Hi Filip,

yes, the "out of session sync" is the real cluster issue. We must find a way that member can see, that the other member come back. We must extend the current membership protocol to give receiver a chance that a member come back after a io problem or restart.
But I have no idea to good strategy to resync sessions :(
The other thing that I want to change is: That a normal shutdown/ restart of member can be signal of other members. Currently admin must wait sometime a long time before a normal restart can made.

Peter



Am 17.08.2007 um 21:39 schrieb Filip Hanik - Dev Lists:

Peter Rossbach wrote:
Hi Filip,

OK, but second  is a real problem and frist you fix ;-)
Can you fix it as we call checkExpire at the RecoveryThread?
I don't know about this one, I could call checkExpire, but if the datagram socket is down, then is the expiration real?
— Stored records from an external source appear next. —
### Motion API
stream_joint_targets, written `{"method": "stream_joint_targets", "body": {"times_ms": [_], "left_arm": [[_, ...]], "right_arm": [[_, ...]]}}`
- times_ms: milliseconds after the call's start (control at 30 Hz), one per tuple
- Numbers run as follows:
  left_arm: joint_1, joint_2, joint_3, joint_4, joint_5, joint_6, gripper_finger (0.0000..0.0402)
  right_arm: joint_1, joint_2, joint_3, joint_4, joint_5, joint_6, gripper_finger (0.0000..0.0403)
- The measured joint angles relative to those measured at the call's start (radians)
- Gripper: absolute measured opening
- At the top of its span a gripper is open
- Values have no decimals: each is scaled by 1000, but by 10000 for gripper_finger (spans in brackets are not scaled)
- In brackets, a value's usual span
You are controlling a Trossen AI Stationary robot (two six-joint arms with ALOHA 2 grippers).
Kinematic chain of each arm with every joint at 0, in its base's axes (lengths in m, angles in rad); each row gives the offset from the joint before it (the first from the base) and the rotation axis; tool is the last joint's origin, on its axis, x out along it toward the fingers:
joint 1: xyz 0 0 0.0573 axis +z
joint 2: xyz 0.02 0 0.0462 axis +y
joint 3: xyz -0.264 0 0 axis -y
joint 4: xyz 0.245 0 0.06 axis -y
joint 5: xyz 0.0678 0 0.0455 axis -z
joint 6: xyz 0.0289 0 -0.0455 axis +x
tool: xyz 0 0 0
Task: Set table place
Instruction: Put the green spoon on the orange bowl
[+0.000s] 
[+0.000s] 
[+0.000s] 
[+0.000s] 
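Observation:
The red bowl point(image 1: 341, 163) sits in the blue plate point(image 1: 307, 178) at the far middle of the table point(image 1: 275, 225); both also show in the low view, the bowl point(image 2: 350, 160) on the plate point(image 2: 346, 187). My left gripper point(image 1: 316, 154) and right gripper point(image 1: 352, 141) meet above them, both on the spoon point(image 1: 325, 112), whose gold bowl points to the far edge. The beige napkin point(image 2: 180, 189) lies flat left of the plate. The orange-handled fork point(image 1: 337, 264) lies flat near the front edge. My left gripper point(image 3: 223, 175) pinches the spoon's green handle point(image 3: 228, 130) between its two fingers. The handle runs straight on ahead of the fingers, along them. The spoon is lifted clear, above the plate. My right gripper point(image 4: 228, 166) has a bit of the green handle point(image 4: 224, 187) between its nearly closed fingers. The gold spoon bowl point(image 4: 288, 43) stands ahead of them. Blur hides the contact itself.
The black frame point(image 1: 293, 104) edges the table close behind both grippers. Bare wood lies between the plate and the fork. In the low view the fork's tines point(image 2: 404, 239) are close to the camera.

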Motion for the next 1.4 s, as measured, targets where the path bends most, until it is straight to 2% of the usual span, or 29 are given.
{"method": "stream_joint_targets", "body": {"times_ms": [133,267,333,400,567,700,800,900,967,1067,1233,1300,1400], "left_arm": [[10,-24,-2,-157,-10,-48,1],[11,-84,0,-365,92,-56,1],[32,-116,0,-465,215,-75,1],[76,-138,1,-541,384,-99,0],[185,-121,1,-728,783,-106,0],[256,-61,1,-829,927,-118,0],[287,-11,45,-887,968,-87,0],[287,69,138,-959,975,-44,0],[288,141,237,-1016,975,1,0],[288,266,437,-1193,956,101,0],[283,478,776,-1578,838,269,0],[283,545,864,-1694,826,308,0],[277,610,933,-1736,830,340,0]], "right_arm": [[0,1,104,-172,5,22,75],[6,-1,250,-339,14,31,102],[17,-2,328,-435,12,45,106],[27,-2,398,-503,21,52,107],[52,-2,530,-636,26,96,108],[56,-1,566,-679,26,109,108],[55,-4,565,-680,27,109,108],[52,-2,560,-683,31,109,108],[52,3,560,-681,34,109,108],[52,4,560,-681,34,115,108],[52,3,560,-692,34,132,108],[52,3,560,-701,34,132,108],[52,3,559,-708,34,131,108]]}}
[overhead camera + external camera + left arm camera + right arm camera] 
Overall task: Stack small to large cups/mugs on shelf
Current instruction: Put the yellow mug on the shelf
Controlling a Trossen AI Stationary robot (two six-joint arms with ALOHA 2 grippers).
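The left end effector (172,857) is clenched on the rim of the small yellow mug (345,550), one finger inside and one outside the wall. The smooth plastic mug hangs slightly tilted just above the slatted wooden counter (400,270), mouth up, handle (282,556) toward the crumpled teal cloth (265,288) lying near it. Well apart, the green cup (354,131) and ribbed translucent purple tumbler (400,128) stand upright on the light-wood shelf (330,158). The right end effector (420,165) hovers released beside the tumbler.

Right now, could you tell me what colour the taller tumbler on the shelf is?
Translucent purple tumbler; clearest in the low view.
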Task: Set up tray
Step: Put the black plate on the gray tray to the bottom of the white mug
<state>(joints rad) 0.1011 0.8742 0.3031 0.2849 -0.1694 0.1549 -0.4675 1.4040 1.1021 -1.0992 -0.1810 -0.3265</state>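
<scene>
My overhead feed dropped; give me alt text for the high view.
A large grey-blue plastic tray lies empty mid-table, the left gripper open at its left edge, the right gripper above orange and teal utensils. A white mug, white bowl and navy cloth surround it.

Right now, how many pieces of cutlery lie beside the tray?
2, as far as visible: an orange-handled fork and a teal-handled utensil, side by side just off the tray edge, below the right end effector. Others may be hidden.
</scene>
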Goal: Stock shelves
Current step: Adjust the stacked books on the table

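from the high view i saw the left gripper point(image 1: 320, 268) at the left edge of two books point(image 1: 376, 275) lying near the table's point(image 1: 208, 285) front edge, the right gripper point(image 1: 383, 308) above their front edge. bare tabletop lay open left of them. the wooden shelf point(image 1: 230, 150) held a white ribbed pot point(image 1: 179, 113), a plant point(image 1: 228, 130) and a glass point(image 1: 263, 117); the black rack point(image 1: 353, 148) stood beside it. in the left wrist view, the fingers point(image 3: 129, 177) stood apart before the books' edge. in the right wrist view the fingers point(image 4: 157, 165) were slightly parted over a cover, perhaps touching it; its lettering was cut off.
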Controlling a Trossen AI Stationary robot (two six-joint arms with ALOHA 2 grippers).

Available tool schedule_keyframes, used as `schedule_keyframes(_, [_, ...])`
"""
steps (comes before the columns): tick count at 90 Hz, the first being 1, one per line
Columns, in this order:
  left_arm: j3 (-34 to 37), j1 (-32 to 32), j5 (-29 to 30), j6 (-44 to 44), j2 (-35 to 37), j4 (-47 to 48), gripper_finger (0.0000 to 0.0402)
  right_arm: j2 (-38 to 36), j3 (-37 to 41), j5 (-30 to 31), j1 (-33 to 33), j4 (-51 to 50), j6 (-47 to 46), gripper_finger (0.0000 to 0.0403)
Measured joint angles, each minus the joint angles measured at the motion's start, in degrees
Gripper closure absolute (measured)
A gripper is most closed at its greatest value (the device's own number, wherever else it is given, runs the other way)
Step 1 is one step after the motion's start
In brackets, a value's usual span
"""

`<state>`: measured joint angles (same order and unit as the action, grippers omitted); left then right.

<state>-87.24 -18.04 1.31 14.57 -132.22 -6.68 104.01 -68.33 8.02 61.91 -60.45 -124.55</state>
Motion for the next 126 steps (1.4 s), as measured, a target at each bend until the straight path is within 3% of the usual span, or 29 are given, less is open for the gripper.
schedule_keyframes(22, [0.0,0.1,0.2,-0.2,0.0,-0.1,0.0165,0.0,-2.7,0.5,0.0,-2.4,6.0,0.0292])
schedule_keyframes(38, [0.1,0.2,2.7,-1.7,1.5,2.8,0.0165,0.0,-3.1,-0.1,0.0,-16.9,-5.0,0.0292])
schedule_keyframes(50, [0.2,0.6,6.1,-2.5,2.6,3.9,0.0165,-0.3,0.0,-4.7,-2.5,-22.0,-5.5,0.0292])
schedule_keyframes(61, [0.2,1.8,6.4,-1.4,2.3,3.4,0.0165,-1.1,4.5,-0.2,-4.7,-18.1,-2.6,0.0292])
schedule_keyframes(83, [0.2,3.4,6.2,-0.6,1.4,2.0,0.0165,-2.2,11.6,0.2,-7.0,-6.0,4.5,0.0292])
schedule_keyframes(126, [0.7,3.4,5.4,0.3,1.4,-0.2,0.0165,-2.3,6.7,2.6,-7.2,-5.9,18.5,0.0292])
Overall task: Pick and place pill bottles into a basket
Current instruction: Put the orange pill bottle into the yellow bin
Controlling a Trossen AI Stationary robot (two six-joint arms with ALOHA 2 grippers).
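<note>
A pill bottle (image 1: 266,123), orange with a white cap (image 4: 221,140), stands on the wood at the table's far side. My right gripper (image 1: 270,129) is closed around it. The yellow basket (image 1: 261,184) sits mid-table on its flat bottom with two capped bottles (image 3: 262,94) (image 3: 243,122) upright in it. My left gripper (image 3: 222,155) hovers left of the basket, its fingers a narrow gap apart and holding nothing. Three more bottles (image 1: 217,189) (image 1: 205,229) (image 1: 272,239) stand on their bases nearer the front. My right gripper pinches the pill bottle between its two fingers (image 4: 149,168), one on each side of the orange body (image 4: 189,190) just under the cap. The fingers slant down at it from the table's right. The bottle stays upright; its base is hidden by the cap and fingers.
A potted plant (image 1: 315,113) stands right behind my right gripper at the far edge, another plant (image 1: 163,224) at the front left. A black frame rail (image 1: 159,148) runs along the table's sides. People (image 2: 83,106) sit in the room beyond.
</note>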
I guess this should be done, to still guarantee correct notifications according to how it works.

In a situation like this, your cluster will be out of sync, since once the network card is backup, no state transfer is initiated again.
what are your thoughts?
Filip


Peter


Am 17.08.2007 um 21:11 schrieb Filip Hanik - Dev Lists:

There are a few drawbacks to my current implementation that I need to think about, these are

1. I also reset the membership map, this should probably not be done at all 2. During a failure, since I invoked stop, to reset the thread, I am no longer sending out "member disappared" messages, as the service is not running

Filip

Filip Hanik - Dev Lists wrote:
hi Peter,
here is the SVN link
http://svn.apache.org/viewvc?view=rev&revision=567104

basically what I do, in the receiver/sender thread, if an error happens, I increment a counter.
this counter also gets decremented upon success.
after X number of consecutive failures, I launch a new thread, called a RecoveryThread
this thread simply invokes stop->init->start until it succeeds.

The recovery thread is setup as a singleton, ie, only one can run at any point in time.

I think you'll find that the solution in 6, is much simpler, as I don't have to change any code in the existing membership stuff. I had to pull out some initialization from the constructor into the init() method, but after that I could use stop/init/start
without changing the sender or receiver threads.

I also changed the logging a little bit, only logging the error once (after that log at debug ) to avoid filling up the logs.
the recovery thread will log every 5 seconds.

So to really answer your question after all my bla bla,
Yes, the only option is to shut down the socket and start a new one. But to get it done right, I rely on the McastServiceImpl to do the right thing during stop() and start(),
instead of recoding that into a new method

Filip

Peter Rossbach wrote:
HI Filip,

can you explain your 6.0.x fix ((http://issues.apache.org/ bugzilla/show_bug.cgi?id=40042).) a little bit, please? I think we hava only a chance to recover membership after cluster membership send failure, to reopen the socket.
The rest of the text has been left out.